Action item: Only one stretch of the records below should be repeated. It starts with the line containing "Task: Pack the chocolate" and goes on through the line containing "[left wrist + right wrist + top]", exactly as written.

Input records:
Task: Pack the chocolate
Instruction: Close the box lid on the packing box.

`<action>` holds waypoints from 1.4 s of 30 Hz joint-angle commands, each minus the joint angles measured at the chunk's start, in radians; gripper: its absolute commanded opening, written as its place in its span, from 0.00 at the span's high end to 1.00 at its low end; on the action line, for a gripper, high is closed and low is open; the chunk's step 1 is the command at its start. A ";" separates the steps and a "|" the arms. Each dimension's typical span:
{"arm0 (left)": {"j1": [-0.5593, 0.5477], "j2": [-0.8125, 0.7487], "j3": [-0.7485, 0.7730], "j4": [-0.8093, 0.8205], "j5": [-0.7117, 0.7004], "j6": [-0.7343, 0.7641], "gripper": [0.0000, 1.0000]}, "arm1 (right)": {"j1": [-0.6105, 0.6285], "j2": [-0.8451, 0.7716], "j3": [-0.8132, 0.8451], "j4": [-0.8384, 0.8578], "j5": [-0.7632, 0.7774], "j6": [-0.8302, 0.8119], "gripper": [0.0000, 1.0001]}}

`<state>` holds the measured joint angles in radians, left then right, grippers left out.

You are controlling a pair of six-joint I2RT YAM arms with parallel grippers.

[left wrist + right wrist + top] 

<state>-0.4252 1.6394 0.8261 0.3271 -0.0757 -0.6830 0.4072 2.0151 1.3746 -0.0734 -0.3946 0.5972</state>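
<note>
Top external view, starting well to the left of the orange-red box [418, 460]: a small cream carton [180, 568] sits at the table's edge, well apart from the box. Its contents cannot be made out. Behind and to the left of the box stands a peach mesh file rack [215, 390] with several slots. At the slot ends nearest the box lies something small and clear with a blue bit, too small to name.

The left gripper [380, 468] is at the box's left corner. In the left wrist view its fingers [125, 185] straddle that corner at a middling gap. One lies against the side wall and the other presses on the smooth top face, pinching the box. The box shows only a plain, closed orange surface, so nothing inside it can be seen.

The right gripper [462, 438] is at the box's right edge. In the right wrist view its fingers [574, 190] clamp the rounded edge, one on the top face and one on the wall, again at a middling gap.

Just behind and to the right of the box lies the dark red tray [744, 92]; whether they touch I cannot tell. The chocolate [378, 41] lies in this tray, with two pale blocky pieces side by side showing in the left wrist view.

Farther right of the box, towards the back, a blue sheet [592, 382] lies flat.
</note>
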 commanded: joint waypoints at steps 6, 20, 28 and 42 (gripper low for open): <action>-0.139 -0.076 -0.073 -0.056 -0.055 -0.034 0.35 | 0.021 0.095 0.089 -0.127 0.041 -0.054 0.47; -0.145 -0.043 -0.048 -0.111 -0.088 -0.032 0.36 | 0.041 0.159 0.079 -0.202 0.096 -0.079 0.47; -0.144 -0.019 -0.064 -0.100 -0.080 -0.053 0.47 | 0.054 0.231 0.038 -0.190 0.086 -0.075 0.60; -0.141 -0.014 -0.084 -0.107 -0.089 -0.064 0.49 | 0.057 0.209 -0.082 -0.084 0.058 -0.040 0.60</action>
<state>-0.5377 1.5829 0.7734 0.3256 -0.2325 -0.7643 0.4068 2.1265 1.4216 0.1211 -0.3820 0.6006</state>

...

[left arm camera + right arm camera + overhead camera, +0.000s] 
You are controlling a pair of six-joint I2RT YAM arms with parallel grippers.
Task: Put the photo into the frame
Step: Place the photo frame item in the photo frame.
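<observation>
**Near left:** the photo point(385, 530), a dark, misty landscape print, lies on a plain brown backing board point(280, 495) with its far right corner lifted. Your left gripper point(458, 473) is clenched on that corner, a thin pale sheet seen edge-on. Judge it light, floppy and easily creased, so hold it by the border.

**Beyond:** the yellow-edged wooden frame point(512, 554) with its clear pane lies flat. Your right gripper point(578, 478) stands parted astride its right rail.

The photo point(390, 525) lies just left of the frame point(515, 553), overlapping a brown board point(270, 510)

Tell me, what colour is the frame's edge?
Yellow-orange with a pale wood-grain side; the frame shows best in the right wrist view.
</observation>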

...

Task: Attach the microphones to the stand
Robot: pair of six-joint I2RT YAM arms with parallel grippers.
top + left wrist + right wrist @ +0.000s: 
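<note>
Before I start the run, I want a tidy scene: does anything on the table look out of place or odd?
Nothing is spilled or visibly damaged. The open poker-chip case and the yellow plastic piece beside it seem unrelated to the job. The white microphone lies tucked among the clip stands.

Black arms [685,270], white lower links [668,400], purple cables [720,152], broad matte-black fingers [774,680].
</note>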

Answer section:
Task: Pack the chocolate
Instruction: Close the box lid on the packing box.

`<action>` holds waypoints from 1.4 s of 30 Hz joint-angle commands, each minus the joint angles measured at the chunk's start, in radians; gripper: its absolute commanded opening, written as its place in its span, from 0.00 at the span's high end to 1.00 at its low end; on the action line, for a gripper, high is closed and low is open; the chunk's step 1 is the command at its start. A ";" separates the steps and a "|" the arms. Each dimension's typical span:
{"arm0 (left)": {"j1": [-0.5593, 0.5477], "j2": [-0.8125, 0.7487], "j3": [-0.7485, 0.7730], "j4": [-0.8093, 0.8205], "j5": [-0.7117, 0.7004], "j6": [-0.7343, 0.7641], "gripper": [0.0000, 1.0000]}, "arm1 (right)": {"j1": [-0.6105, 0.6285], "j2": [-0.8451, 0.7716], "j3": [-0.8132, 0.8451], "j4": [-0.8384, 0.8578], "j5": [-0.7632, 0.7774], "j6": [-0.8302, 0.8119], "gripper": [0.0000, 1.0001]}}

`<state>` holds the measured joint angles in radians, left then right, grippers left out.

You are controlling a pair of six-joint I2RT YAM arms with parallel grippers.

[left wrist + right wrist + top] 

Reply complete, and nothing else is required.